Step 1. The system. Take the circle as the numbers from $0$ up to $1$ , wrapping around so that $1$ is the same point as $0$ . The rule is: add $a = 0.3$ and wrap around. Starting from $0.1$ , the orbit is $0.1, 0.4, 0.7, 1.0$ which wraps to $0.0$ , then $0.3, 0.6, 0.9, 0.2, 0.5, 0.8$ , and so on.

Step 2. The measurement. We measure $1$ when the point is in the right half (between $0.5$ and $1$ ) and $0$ otherwise. The first ten positions $0.1, 0.4, 0.7, 0.0, 0.3, 0.6, 0.9, 0.2, 0.5, 0.8$ give measurements $0, 0, 1, 0, 0, 1, 1, 0, 1, 1$ .

Step 3. The running average. Summing those ten measurements gives $5$ , so the average over the first ten steps is $5/10 = 0.5$ . Continue for many more steps and the average stays near $0.5$ .

Step 4. What the theorem predicts. Because $0.3$ is not a simple fraction of the circle in a way that makes the orbit repeat, the orbit spreads out evenly over the whole circle. The right half is exactly half the circle, so the long-run fraction of time spent there is $0.5$ . The time-average of our measurement converges to $0.5$ , which is also the area of the region we were detecting.
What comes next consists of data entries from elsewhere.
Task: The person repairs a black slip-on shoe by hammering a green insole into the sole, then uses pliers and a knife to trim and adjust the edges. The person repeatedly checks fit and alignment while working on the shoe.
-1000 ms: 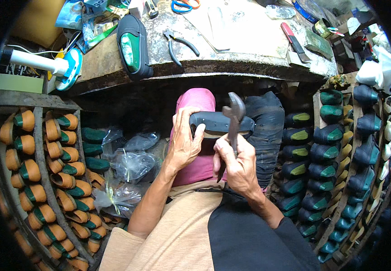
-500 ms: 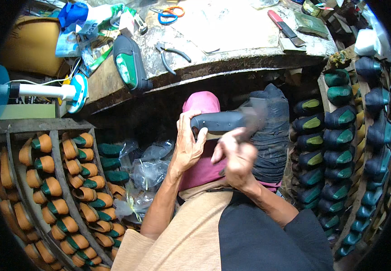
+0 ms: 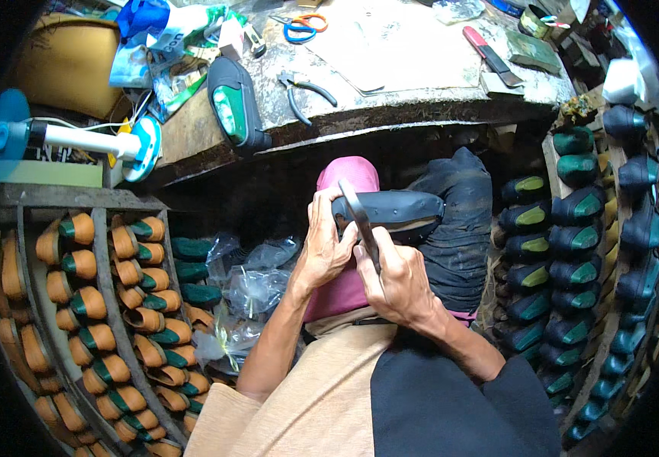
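Observation:
A dark shoe lies sideways across my lap, its smooth side facing up. My left hand is closed around its left end, thumb on the near side. My right hand grips a dark, narrow metal tool that looks like a hammer. Its curved upper part rises in front of the shoe's left half; whether it touches the shoe I cannot tell. The fingers hide its lower part. Beneath the shoe are a pink cover over my left knee and dark cloth over my right leg.
Ahead is a worn workbench with another dark shoe, pliers, scissors and a red-handled knife. Racks of orange-brown shoes stand left, dark shoes right. Plastic bags lie beside my left arm.
The tool in my right hand has swung left from its blurred place by the shoe's right end to above the left half. My left hand keeps its hold. The whole view has shifted slightly.

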Motion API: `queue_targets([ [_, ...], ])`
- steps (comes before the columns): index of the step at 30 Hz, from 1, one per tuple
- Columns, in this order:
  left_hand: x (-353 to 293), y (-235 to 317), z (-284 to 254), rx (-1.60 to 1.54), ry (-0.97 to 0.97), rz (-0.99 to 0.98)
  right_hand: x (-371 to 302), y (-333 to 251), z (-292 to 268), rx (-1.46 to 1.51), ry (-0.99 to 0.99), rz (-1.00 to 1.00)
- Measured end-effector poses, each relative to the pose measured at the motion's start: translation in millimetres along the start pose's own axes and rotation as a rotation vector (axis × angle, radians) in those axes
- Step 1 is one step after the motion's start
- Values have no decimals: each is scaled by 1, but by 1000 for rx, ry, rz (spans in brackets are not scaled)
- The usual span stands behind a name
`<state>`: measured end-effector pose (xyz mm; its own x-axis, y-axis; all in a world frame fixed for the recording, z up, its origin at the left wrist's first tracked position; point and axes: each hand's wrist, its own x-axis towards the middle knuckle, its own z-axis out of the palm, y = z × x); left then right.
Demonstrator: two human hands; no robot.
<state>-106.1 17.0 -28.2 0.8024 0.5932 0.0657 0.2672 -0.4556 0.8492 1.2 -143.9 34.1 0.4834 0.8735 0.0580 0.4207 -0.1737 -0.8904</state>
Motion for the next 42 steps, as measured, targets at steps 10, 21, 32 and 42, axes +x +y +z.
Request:
queue_targets([
  [10, 3, 23, -2, 32, 11, 18, 5, 0, -16, -323, -182, 142],
  [21, 16, 5, -45, -123, -88, 77, -35, 37, -65, -207, 7, 289],
  [32, 53, 24, -11, -594, -292, -231, -119, 89, -66, 125, 383, 455],
  [42, -1, 48, 95, -596, -262, 28, -111, 96, -92, 322, 261, 752],
])
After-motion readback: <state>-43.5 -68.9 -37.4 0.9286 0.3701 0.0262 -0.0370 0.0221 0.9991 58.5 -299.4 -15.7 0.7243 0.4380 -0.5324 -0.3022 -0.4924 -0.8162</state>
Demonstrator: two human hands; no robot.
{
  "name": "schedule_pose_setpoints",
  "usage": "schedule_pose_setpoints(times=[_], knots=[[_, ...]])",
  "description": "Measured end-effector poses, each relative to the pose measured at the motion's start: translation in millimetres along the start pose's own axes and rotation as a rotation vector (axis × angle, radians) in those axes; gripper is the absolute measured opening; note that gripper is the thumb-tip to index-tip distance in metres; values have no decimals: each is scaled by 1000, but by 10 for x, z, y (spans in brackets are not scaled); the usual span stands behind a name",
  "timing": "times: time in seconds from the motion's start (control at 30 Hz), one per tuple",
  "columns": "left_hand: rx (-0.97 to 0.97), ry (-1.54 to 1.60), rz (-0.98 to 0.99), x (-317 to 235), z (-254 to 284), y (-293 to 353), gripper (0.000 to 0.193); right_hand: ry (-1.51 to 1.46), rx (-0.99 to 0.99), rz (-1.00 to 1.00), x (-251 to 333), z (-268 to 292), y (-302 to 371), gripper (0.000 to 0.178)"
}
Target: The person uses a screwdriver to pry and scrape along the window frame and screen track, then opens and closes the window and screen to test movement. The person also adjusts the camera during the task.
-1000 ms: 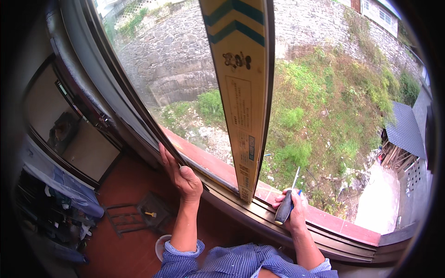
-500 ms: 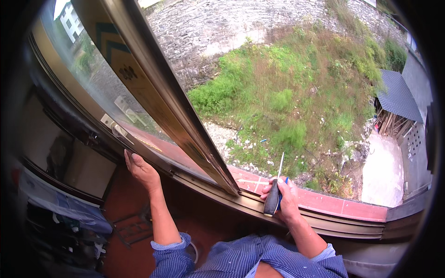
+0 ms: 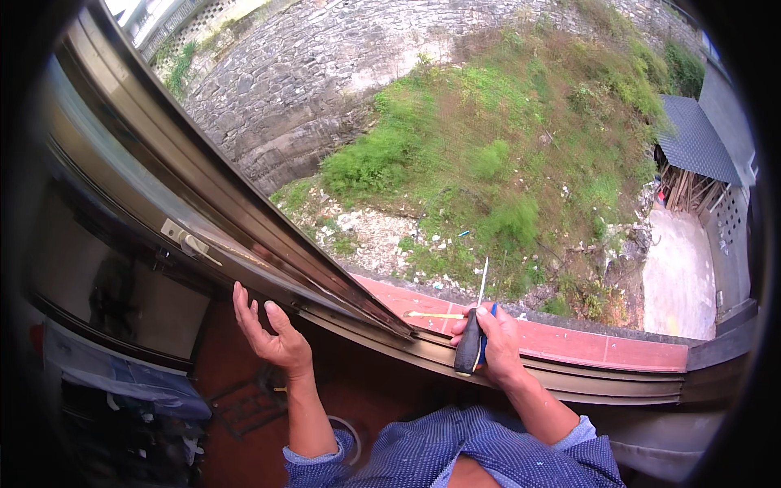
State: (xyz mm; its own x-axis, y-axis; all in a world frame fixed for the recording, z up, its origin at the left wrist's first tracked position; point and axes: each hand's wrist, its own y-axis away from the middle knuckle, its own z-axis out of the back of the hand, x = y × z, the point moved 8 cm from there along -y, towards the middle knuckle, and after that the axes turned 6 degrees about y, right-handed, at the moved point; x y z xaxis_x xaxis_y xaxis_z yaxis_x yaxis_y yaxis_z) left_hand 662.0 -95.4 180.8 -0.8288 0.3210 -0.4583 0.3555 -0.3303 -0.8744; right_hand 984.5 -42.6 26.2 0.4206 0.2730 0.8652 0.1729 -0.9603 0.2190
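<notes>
My right hand (image 3: 498,346) is closed around a screwdriver (image 3: 468,343) with a black handle, its slim metal shaft pointing up and away over the sill. Something blue (image 3: 486,332) shows beside the handle in the same grip, its kind partly hidden. A thin yellow stick-like piece (image 3: 435,315) juts left from the fingers; whether they hold it I cannot tell. My left hand (image 3: 277,335) is open and empty, fingers up and thumb apart, just on the near side of the brown metal window frame. A pale window latch (image 3: 189,241) sits beyond its fingertips.
The window sash (image 3: 268,220) slants across the left, its lower corner on the sliding track (image 3: 553,378). A red tiled ledge (image 3: 586,343) runs outside, above a weedy slope and a stone wall. Clothes or cloth (image 3: 122,370) and a dark metal rack (image 3: 244,403) lie at lower left.
My left hand has moved right and lower in the view, its fingers now more spread. The sash's upper part appears farther left, showing more stone wall. My right hand keeps the screwdriver, shifted slightly left.
</notes>
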Motion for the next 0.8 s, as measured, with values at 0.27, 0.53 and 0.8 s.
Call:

What this tells us: for this ergodic rotation, the long-run time-average of "fraction of steps in the right half" equals the size of the right half, $0.5$ . The average over time, taken along one orbit, reproduces the average over space. That equality of time-average and space-average is the whole content of the ergodic theorem in miniature.

Check your understanding Beginner

Exercise (easy, multiple choice).

A sequence of random quantities is called stationary when:

A. The quantities are independent of one another B. Every quantity equals the same fixed number C. The statistical behaviour of a block of the sequence does not depend on where in time the block starts D. The running average is exactly constant from the first step

Hint

Stationarity is about time having no preferred origin: shifting the whole sequence forward leaves its statistical description unchanged.

Answer

C. The statistical behaviour does not depend on where the block starts.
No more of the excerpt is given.